Wie wir draußen spielten, an Strom und Strand
    Es ist ein hübsches Wort, daß die Kinder ihren Engel haben, und man braucht nicht sehr gläubig zu sein, um es zu glauben. Für die Kleinen ist dieser Engel eine mit einem langen, weißen Lilienschleier angetane Fee, die lächelnd zu Füßen einer Wiege steht und entweder vor Gefahr bewahrt oder, wenn sie schon da ist, aus ihr hilft. Das ist die Fee für die Kleinen. Ist man aber aus der Wiege, beziehungsweise dem Bettchen heraus und schläft man bereits in einem richtigen Bett, mit andern Worten, ist man ein derber Junge geworden, so braucht man freilich auch noch seinen Engel, ja, man braucht ihn erst recht, aber statt des Lilienengels muß es nun eine Art Erzengel sein, ein starker, männlicher Engel mit Schild und Speer, sonst reicht seine Kraft für seine mittlerweile gewachsenen Aufgaben nicht mehr aus. Ich war nicht eigentlich wild und wagehalsig, und alle meine Kunststücke, die mir als etwas Derartiges angerechnet wurden, geschahen immer nur in kluger Abmessung meiner Kräfte, trotzdem hab ich, im Rückblick auf jene Zeit, das Gefühl eines beständigen Gerettetwordenseins, ein Gefühl, in dem ich mich auch schwerlich irre. Denn, als ich mit zwölf Jahren aus dem elterlichen Hause kam, in einem Alter also, wo die Fährlichkeiten recht eigentlich erst zu beginnen pflegen, wird es mit einem Male ganz anders, so sehr, daß es mir vorkommt, als habe mein Engel von jenem Zeitpunkt ab wie Ferien gehabt; alle Gefahren hören entweder ganz auf oder schrumpfen doch so zusammen, daß sie mir keinen Eindruck hinterlassen haben. Es muß also, bei dem Dichtnebeneinanderliegen dieser Zeitläufte, doch wohl ein Unterschied gewesen sein, der mir so ganz verschiedene Gefühle zurückgelassen hat.

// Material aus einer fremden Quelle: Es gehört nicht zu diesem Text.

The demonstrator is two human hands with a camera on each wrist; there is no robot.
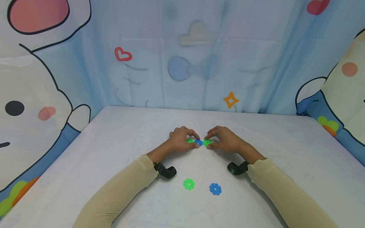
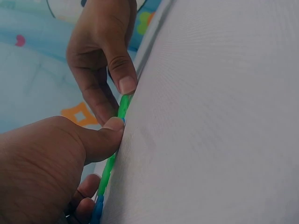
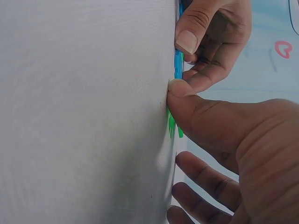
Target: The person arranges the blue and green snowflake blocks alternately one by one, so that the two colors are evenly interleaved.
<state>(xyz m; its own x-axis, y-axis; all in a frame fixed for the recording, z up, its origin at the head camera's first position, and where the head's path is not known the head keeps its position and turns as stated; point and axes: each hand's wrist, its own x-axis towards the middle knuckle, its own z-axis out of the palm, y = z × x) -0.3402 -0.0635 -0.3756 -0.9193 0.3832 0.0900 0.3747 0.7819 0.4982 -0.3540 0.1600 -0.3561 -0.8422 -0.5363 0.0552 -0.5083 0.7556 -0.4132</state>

    Aus sogenannten Schlüsselbüchsen schießen, war ein Hauptvergnügen. Es wird solche Schlüsselbüchsen unter Großstadtskindern kaum noch geben, und deshalb möcht ich sie hier beschreiben dürfen. Es waren Hohlschlüssel von ganz dünner Wandung, also sozusagen mit ungeheurer Seele, womit die Wäschetruhen und namentlich die Truhen der Dienstmädchen zugeschlossen wurden. Solche Schlüssel uns anzueignen, war unser beständiges Bemühen, worin wir bis zur Piraterie gingen. Wehe dem armen Dienstmädchen, das den Schlüssel abzuziehen vergaß – sie sah ihn nie wieder. Wir bemächtigten uns seiner, und durch die einfache Prozedur eines Zündlocheinfeilens war nun die Schußwaffe hergestellt. Da diese Schlüssel immer rostig, mitunter auch schon ausgesplittert waren, so war es nichts Seltenes, daß sie sprangen; wir kamen aber immer heil davon. Der Engel half.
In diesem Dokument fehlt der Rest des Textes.